Following are brief bios of the people who will be speaking at this session.
Kyrstin Dumont
Kyrstin is a passionate and caring young woman and proud band member of the Algonquins of Kitigan Zibi. She is an awardee for her dedication to the indigenous community, she has taken part in sacred walks to protect the water, spoken on Parliament Hill about climate justice and human rights, created cultural art tutorials during covid for indigenous youth to stay connected to their cultures as well as continuously raised money for the moose moratorium and low income families during the COVID-19 pandemic. She has worked with schools, organizations and churches such as OCDSB, CAS, the child welfare league, UNICEF Canada, the Kitchissippi church as well as the Woodroffe church and while she is currently completing her high school education at Urban Aboriginal she works as a strong role model for other students who have fallen through the cracks of mainstream colonial education systems. She is an advocate, an aspiring future social worker, and a mentor to her family and community alike.

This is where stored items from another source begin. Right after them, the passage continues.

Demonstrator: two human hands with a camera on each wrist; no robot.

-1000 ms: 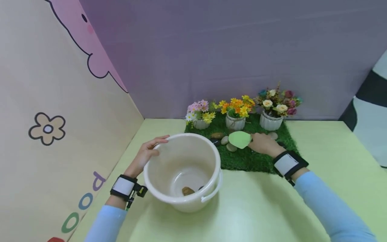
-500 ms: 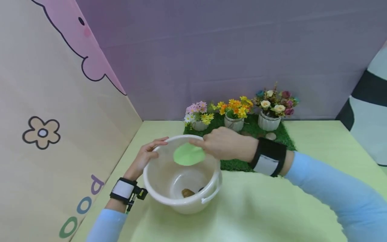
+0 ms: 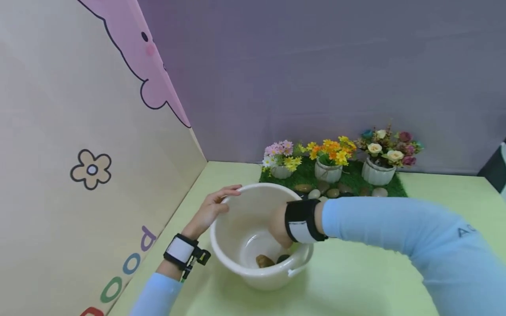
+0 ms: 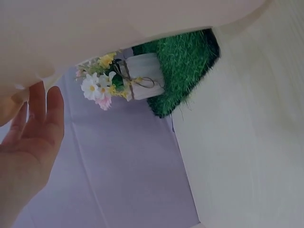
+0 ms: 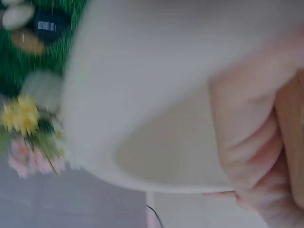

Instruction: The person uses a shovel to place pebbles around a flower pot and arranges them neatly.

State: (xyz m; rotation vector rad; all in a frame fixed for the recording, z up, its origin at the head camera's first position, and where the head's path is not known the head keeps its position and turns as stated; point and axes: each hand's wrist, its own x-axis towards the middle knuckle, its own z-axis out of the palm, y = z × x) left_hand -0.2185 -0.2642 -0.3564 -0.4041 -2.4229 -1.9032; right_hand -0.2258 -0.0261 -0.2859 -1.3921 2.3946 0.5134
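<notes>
A white bucket point(image 3: 262, 279) stands on the light green table. My left hand point(image 3: 207, 213) holds its left rim, the thumb on the inner side; in the left wrist view its fingers point(image 4: 55, 104) reach up against the wall. My right hand point(image 3: 280, 226) is lowered inside the bucket. It grips a brown wooden handle point(image 5: 290, 137), seen in the right wrist view; the green blade of this small shovel is hidden. At the bucket's bottom lie a brown stone point(image 3: 264, 261) and a dark stone point(image 3: 283, 258).
Behind the bucket, a green turf mat point(image 3: 308, 170) bears several stones point(image 3: 333, 193) and three potted flower bunches: pink and white point(image 3: 281, 160), orange point(image 3: 332, 153), cream and purple point(image 3: 385, 151). A purple wall point(image 3: 316, 79) rises behind, a painted wall point(image 3: 51, 101) at left.
My right hand has moved left from the stones on the mat with the green shovel and gone down into the bucket. The left hand stays on the rim. The head view has shifted slightly.
</notes>
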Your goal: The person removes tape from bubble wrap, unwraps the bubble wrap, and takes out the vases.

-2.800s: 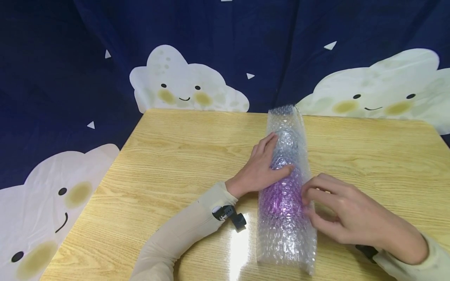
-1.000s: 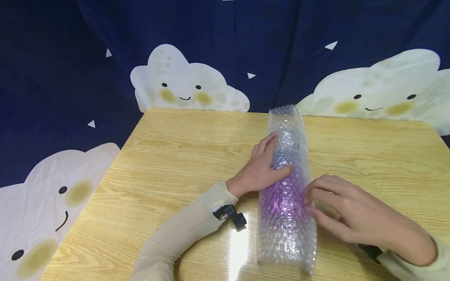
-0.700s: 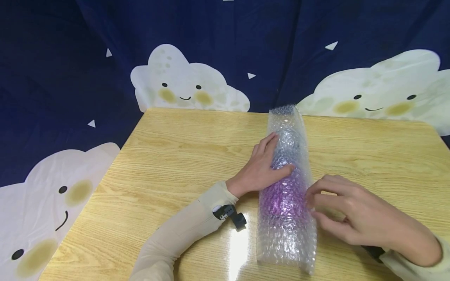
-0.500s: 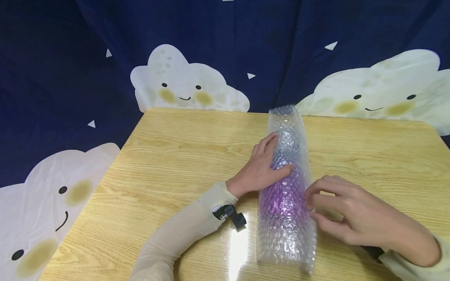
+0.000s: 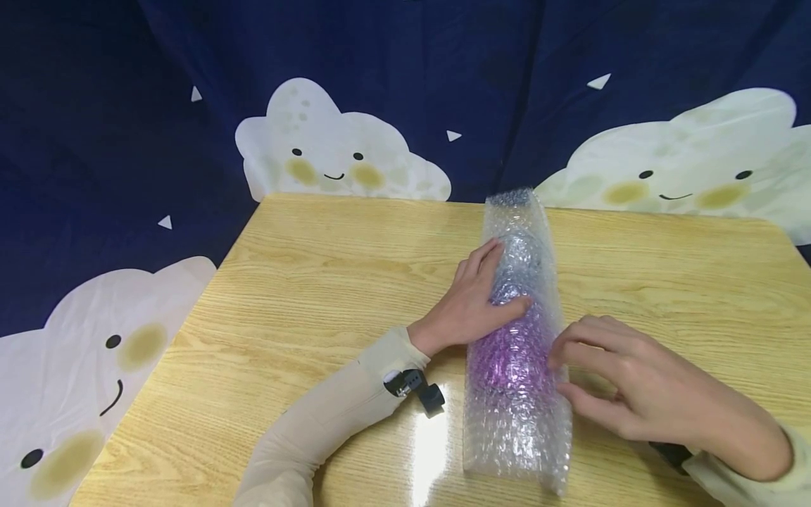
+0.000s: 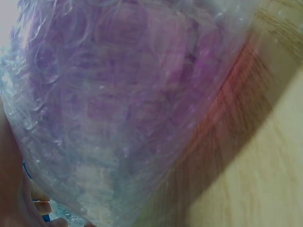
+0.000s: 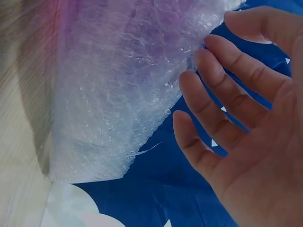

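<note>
A long bubble wrap parcel (image 5: 513,422) lies lengthwise on the table, with something purple inside showing blurred through the layers. Both its near and far ends are flat, clear wrap. My left hand (image 5: 465,303) rests on the parcel's left side, thumb across the top and fingers along the edge. In the left wrist view the wrap (image 6: 118,94) fills most of the picture. At the parcel's right edge, the fingertips of my right hand (image 5: 621,380) touch the wrap. The right wrist view shows that hand's fingers (image 7: 220,78) loosely bent, the thumb apart from them.
The wooden table (image 5: 304,282) reaches back to a dark blue curtain (image 5: 380,49) printed with smiling clouds. A small black camera (image 5: 415,391) is worn at the left sleeve. Light glares off the tabletop left of the parcel's near end.
My right hand has shifted slightly to the right along the wrap's edge, and its thumb and fingers have moved a little. The left hand and the parcel stay in place.
</note>
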Demonstrator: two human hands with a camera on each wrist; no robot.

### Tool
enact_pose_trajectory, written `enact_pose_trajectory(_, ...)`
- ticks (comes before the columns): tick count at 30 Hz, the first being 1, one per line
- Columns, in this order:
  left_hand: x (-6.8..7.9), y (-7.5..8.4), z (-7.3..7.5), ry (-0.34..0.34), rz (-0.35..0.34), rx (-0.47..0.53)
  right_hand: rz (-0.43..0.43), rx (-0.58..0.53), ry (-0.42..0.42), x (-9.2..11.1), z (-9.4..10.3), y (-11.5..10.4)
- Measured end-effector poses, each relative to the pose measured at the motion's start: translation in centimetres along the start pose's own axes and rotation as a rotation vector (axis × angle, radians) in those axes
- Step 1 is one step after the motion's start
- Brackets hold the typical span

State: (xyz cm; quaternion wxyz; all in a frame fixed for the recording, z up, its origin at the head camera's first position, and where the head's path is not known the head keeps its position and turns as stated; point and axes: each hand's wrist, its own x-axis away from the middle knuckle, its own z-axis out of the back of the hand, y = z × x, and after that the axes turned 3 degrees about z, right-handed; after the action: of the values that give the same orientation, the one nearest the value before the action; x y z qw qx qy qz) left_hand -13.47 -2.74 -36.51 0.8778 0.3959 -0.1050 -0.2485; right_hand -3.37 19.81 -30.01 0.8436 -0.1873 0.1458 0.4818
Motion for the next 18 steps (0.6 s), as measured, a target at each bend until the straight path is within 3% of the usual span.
enact_pose_trajectory(18,-0.04,-0.17,-0.07,0.002,0.0,0.003,-0.002,0.014,0.016,-0.07,-0.44,0.05)
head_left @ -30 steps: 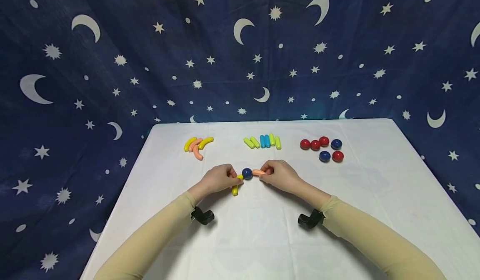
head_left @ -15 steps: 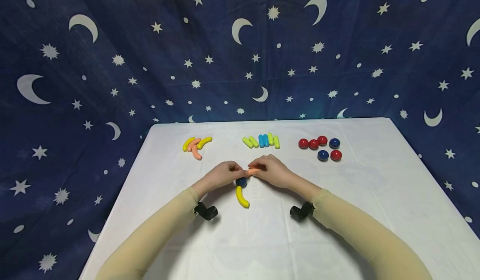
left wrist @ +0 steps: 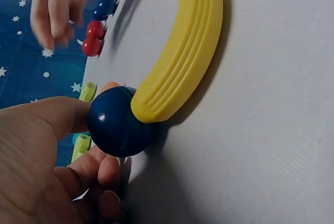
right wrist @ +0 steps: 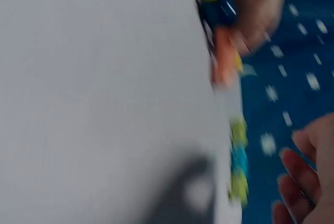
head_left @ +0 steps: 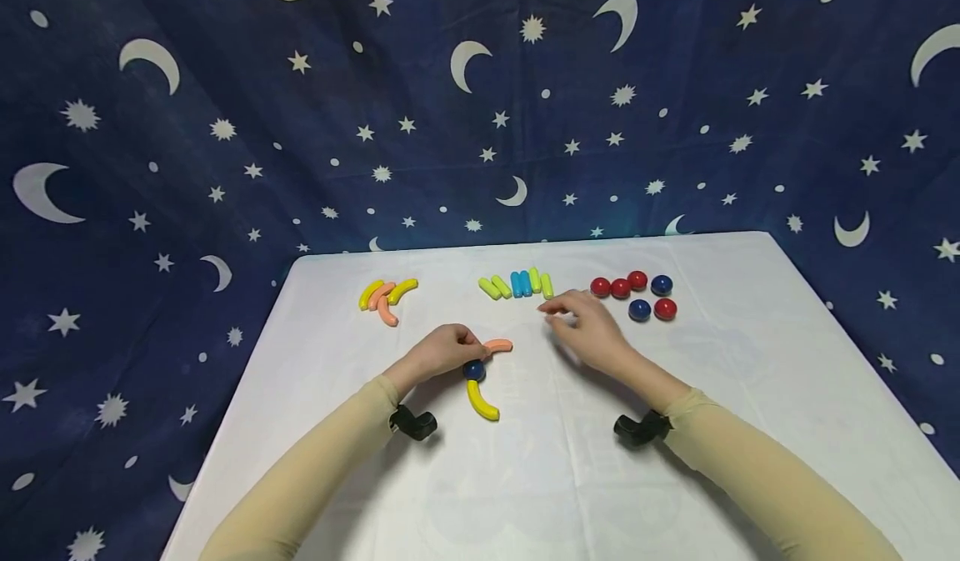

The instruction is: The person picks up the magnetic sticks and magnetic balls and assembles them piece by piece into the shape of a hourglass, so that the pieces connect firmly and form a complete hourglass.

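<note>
A yellow curved magnetic stick (head_left: 482, 401), a dark blue ball (head_left: 474, 370) and an orange curved magnetic stick (head_left: 499, 345) form a chain on the white table. My left hand (head_left: 442, 350) pinches the orange stick's near end, right beside the ball. In the left wrist view the blue ball (left wrist: 119, 122) covers the gripped spot and meets the yellow stick's end (left wrist: 180, 51). My right hand (head_left: 588, 332) is raised over the table, holding nothing, with its fingers loosely bent. It is near the row of short sticks.
At the back left lie yellow and orange curved sticks (head_left: 386, 298). Short green and blue sticks (head_left: 517, 283) line the back middle. Several red balls (head_left: 620, 288) and two blue balls (head_left: 640, 310) sit at the back right. A starry curtain (head_left: 480, 127) hangs behind.
My hands brought the orange stick to the blue ball, while the yellow stick swung to point toward me. My right hand then let go of the orange stick and moved away right.
</note>
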### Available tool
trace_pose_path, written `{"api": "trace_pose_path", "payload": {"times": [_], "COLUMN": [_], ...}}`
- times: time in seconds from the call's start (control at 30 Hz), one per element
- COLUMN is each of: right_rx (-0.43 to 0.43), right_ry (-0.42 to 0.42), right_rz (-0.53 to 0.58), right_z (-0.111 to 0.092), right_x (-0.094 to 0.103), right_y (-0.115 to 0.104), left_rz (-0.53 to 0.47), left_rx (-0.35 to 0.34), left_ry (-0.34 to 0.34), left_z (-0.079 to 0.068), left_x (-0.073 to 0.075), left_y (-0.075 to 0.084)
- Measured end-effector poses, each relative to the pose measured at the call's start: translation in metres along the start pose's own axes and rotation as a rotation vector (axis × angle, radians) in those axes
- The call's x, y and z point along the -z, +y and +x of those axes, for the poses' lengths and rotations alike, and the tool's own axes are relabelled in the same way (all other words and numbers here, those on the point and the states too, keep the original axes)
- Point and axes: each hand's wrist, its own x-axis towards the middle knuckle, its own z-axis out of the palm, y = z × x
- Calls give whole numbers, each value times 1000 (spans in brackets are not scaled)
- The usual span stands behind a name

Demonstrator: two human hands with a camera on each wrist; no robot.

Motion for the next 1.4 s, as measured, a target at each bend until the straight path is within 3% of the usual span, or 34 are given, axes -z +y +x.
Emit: {"api": "trace_pose_path", "payload": {"times": [0.1,0.2,0.27,0.37,0.43,0.53,0.97,1.07,1.17,1.27,1.4], "right_rx": [-19,-125,-231,-359,-391,-399,-388,-384,-328,-220,-147], "right_ry": [220,328,289,143,62,25,92,157,206,180,31], "right_rz": [-7,-55,-96,-151,-171,-195,-245,-212,-152,-97,-43], "right_z": [-10,-23,-33,-46,-51,-53,-53,-56,-56,-51,-45], "right_x": [41,77,94,108,110,108,104,107,105,92,59], "right_y": [30,63,83,106,116,124,124,113,93,69,39], "left_rz": [2,19,18,4,-1,9,-1,-6,-15,-21,-26], "left_rx": [7,1,0,5,7,4,8,6,10,19,28], "left_ry": [6,15,17,18,20,25,12,2,-7,-6,-7], "left_z": [-1,-2,-2,-3,-3,-2,3,4,3,1,1], "left_x": [0,0,0,0,-1,-2,-5,-5,-4,-2,-1], "left_y": [-1,-3,-4,-5,-6,-7,-4,-4,-3,-2,0]}}
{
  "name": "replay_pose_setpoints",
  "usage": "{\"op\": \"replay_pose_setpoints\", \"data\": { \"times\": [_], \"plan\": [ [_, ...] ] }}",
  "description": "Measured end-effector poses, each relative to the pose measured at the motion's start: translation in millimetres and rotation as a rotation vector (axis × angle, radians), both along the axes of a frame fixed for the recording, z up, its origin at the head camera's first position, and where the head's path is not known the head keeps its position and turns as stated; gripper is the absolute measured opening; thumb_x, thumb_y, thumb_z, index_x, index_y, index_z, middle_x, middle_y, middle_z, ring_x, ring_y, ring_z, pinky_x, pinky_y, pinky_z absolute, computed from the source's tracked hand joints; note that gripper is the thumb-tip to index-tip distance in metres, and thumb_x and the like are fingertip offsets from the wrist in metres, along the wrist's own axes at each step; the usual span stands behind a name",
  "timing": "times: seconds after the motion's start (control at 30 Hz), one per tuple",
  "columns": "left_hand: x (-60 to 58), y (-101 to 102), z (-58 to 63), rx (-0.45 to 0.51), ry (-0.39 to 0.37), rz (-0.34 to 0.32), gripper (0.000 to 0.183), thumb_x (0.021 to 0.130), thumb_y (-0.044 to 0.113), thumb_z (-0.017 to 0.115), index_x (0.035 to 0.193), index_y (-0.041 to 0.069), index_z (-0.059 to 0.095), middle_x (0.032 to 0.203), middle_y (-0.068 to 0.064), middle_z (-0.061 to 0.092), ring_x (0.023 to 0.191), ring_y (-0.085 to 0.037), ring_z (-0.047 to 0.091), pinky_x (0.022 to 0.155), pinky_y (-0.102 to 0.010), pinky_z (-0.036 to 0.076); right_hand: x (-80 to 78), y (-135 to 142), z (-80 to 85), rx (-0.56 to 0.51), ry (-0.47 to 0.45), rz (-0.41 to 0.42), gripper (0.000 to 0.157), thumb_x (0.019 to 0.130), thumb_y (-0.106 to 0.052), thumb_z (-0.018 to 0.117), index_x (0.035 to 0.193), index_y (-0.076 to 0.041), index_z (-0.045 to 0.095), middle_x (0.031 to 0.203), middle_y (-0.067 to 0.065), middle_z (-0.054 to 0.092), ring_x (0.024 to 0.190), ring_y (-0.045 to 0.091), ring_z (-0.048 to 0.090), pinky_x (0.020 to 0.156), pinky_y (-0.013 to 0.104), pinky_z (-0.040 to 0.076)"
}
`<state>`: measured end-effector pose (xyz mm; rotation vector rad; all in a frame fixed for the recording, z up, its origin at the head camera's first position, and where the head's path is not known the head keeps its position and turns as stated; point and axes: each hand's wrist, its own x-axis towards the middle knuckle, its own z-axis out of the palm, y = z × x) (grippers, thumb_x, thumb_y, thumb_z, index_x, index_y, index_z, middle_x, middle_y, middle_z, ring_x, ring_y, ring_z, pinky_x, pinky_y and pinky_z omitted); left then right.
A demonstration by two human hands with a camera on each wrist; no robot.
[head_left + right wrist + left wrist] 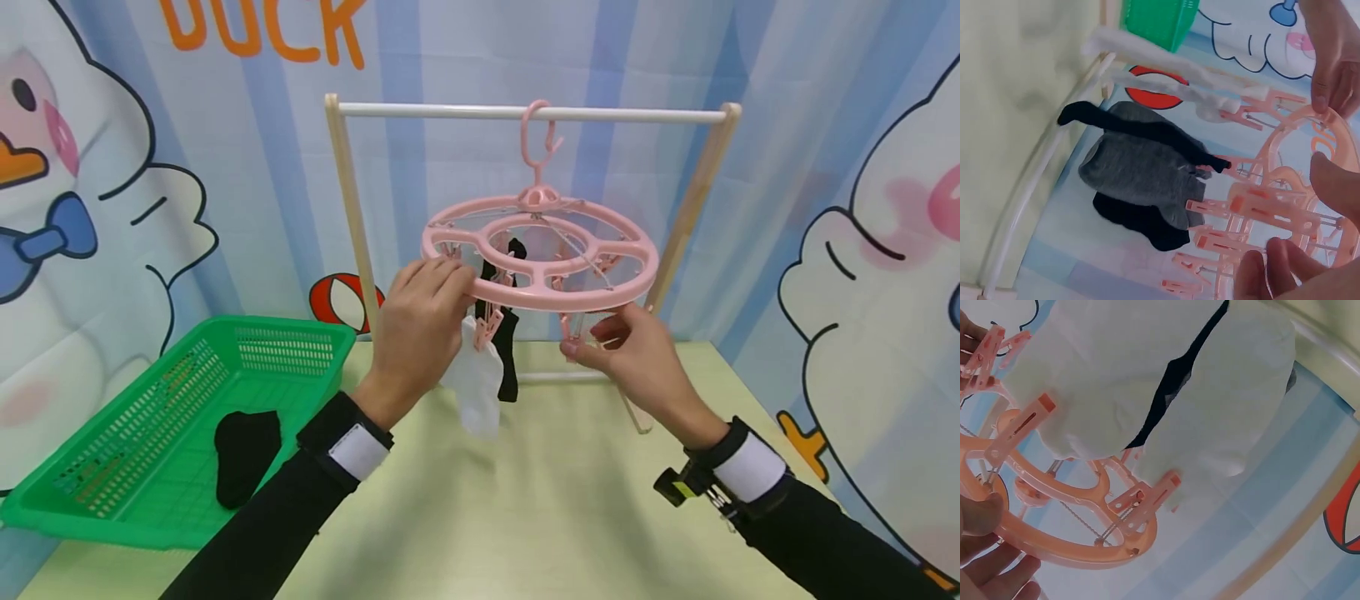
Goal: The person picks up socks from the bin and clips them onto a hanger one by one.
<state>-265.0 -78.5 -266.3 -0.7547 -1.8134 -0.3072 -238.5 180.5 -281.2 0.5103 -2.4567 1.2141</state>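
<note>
A pink round clip hanger [540,296] hangs by its hook from a white rail. My left hand [423,329] grips its front-left rim, thumb and fingers curled round it. Beneath the front-right rim is my right hand [637,362], its thumb and fingertips apart around a pink clothespin [1272,209]; no squeeze on it shows. White socks [1104,375] hang from clips near my left hand. Behind them a black sock [507,358] hangs, and the right wrist view also shows a grey sock [1141,162] clipped up.
A green plastic basket [183,367] stands at the left of the table, with a black sock [246,454] inside. The wooden rack's right post [693,208] and its white top rail [435,111] frame the hanger. A duck-print curtain [262,167] hangs behind.
</note>
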Motion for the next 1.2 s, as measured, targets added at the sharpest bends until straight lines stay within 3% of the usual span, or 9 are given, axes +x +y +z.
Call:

Yumna is a student advocate and campaigner, elected as the Member of the UK Youth Parliament for Birmingham and Chair of Birmingham Aspiring Youth Council, representing 200,000+ young people in the UK Youth Parliament. She is also a Bite Back Youth Leader, which is an organisation which aims to revolutionise the food system and place young people’s health first. An avid writer, public speaker and co-author to the fiction book ‘Struggles of War’, she is keen on using creative approaches to explore social justice issues. Currently, she is launching RESILIENCE – a youth-led organisation, with the mission of elevating key systems in humanity and in particular, envisioning the future of our education system.
Zineb Mouhyi
Zineb is the co-founder of YouthxYouth, a global community of youth education activists and adults dedicated to the reimagination and transformation of education for collective liberation. She is also one of the co-founders of the Weaving Lab, an international NGO and network of weavers, i.e. social change-makers pioneering new approaches to collaboration and ecosystemic transformation. Prior to that, she was the Policy & Partnership Development officer at WISE (World Innovation Summit for Education), at the Qatar Foundation in Doha, where she mainly worked on education development, policy research and implementation, and on bringing together education stakeholders to collectively advocate for changes in education.
Mahi Thakur
I walked out of the conventional education system that was preparing millions of people for so called mainstream careers ultimately to fall into the never ending exploitative, consumerist culture. I realized that these careers just add up to the modern problems that we are facing instead of providing any solution to it. It was then, I began to question everything and the alarming need to reimagine education. I am deeply interested in indigenous knowledge practices and decolonising education. My search for alternative approaches to learning has led me to have conversations with educationalists around the globe. I am now an active member of Ecoversities Alliance. I am also one of the youth signatories of the initial letter launching the Youth Rights Day movement and I’m committed to uniting youth in their effort to put the world on a better course.
Richard Fransham
Richard is a supporter of youth. He co-founded Uniting for Children and Youth and The Ottawa Public Education Remake Initiative (OPERI). Along with members of Unschooling School, he organized the three-day Child Friendly Community Conference that started on November 20th, 2020. He is retired from teaching and has presented at previous AERO conferences.
I hope this session and this movement is a huge success. The world badly needs the energy of youth to help educate all of us toward the vision of life on this planet, that we all need to understand and share.